= ACTIVITY =
A verbatim copy of every entry is required.

Records from a collection:
*****

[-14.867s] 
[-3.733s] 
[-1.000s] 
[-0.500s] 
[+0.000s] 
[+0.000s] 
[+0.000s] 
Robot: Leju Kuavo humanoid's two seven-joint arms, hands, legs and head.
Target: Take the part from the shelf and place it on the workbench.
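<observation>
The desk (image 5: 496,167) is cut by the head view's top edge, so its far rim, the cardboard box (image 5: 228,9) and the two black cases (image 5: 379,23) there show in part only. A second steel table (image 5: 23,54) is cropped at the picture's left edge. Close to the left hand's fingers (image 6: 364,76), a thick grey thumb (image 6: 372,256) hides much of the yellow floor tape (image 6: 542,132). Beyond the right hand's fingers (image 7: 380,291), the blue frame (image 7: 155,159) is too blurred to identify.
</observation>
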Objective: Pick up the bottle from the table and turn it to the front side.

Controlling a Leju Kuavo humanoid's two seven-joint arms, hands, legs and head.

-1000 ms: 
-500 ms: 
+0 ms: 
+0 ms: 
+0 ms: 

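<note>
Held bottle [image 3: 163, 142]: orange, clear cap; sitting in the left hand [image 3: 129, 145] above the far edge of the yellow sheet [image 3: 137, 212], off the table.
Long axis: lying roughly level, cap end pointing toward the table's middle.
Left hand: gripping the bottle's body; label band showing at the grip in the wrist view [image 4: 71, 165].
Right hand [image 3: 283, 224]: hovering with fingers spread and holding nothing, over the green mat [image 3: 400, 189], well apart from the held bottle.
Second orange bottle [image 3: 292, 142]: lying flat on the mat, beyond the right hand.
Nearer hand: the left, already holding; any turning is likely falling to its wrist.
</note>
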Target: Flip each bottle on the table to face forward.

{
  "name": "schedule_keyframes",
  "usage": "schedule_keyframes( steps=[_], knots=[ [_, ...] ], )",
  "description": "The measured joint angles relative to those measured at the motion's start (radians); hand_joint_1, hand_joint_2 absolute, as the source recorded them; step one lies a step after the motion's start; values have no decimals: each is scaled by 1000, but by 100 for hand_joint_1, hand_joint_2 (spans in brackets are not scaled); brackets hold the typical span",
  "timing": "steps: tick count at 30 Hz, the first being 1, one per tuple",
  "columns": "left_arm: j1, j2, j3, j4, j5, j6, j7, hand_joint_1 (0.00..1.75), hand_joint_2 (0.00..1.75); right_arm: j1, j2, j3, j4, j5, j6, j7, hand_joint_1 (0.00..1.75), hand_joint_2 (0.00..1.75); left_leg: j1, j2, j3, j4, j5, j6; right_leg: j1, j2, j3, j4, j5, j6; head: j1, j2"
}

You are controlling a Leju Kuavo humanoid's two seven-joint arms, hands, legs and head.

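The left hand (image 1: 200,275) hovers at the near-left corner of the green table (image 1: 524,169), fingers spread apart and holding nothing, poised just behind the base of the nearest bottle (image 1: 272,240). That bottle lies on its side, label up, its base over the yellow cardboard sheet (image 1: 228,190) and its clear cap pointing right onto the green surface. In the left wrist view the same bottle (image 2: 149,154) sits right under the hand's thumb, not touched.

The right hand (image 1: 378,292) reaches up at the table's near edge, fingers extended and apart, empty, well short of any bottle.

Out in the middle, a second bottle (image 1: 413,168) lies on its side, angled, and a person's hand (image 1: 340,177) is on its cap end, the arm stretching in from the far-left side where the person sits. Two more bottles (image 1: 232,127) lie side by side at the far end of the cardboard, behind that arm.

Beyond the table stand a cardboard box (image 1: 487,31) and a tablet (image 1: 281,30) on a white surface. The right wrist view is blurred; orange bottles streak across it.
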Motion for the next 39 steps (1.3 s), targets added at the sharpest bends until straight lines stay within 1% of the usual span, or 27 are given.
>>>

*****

= TASK SOLUTION =
[-14.867s] 
[-3.733s] 
[-1.000s] 
[-0.500s] 
[+0.000s] 
[+0.000s] 
[+0.000s] 
Robot: Leju Kuavo humanoid's two seven-joint arms, hands, legs and head.
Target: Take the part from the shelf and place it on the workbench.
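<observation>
The desk (image 5: 496,167) is cut by the head view's top edge, so its far rim, the cardboard box (image 5: 228,9) and the two black cases (image 5: 379,23) there show in part only. A second steel table (image 5: 23,54) is cropped at the picture's left edge. Close to the left hand's fingers (image 6: 364,76), a thick grey thumb (image 6: 372,256) hides much of the yellow floor tape (image 6: 542,132). Beyond the right hand's fingers (image 7: 380,291), the blue frame (image 7: 155,159) is too blurred to identify.
</observation>
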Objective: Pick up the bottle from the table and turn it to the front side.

Controlling a Leju Kuavo humanoid's two seven-joint arms, hands, legs and head.

-1000 ms: 
-500 ms: 
+0 ms: 
+0 ms: 
+0 ms: 

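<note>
Held bottle [image 3: 163, 142]: orange, clear cap; sitting in the left hand [image 3: 129, 145] above the far edge of the yellow sheet [image 3: 137, 212], off the table.
Long axis: lying roughly level, cap end pointing toward the table's middle.
Left hand: gripping the bottle's body; label band showing at the grip in the wrist view [image 4: 71, 165].
Right hand [image 3: 283, 224]: hovering with fingers spread and holding nothing, over the green mat [image 3: 400, 189], well apart from the held bottle.
Second orange bottle [image 3: 292, 142]: lying flat on the mat, beyond the right hand.
Nearer hand: the left, already holding; any turning is likely falling to its wrist.
</note>
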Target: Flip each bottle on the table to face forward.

{
  "name": "schedule_keyframes",
  "usage": "schedule_keyframes( steps=[_], knots=[ [_, ...] ], )",
  "description": "The measured joint angles relative to those measured at the motion's start (radians); hand_joint_1, hand_joint_2 absolute, as the source recorded them; step one lies a step after the motion's start; values have no decimals: each is scaled by 1000, but by 100 for hand_joint_1, hand_joint_2 (spans in brackets are not scaled); brackets hold the typical span",
  "timing": "steps: tick count at 30 Hz, the first being 1, one per tuple",
  "columns": "left_arm: j1, j2, j3, j4, j5, j6, j7, hand_joint_1 (0.00..1.75), hand_joint_2 (0.00..1.75); right_arm: j1, j2, j3, j4, j5, j6, j7, hand_joint_1 (0.00..1.75), hand_joint_2 (0.00..1.75); left_leg: j1, j2, j3, j4, j5, j6; right_leg: j1, j2, j3, j4, j5, j6; head: j1, j2"
}

You are controlling a Leju Kuavo humanoid's two seven-joint arms, hands, legs and head.

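The left hand (image 1: 200,275) hovers at the near-left corner of the green table (image 1: 524,169), fingers spread apart and holding nothing, poised just behind the base of the nearest bottle (image 1: 272,240). That bottle lies on its side, label up, its base over the yellow cardboard sheet (image 1: 228,190) and its clear cap pointing right onto the green surface. In the left wrist view the same bottle (image 2: 149,154) sits right under the hand's thumb, not touched.

The right hand (image 1: 378,292) reaches up at the table's near edge, fingers extended and apart, empty, well short of any bottle.

Out in the middle, a second bottle (image 1: 413,168) lies on its side, angled, and a person's hand (image 1: 340,177) is on its cap end, the arm stretching in from the far-left side where the person sits. Two more bottles (image 1: 232,127) lie side by side at the far end of the cardboard, behind that arm.

Beyond the table stand a cardboard box (image 1: 487,31) and a tablet (image 1: 281,30) on a white surface. The right wrist view is blurred; orange bottles streak across it.
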Motion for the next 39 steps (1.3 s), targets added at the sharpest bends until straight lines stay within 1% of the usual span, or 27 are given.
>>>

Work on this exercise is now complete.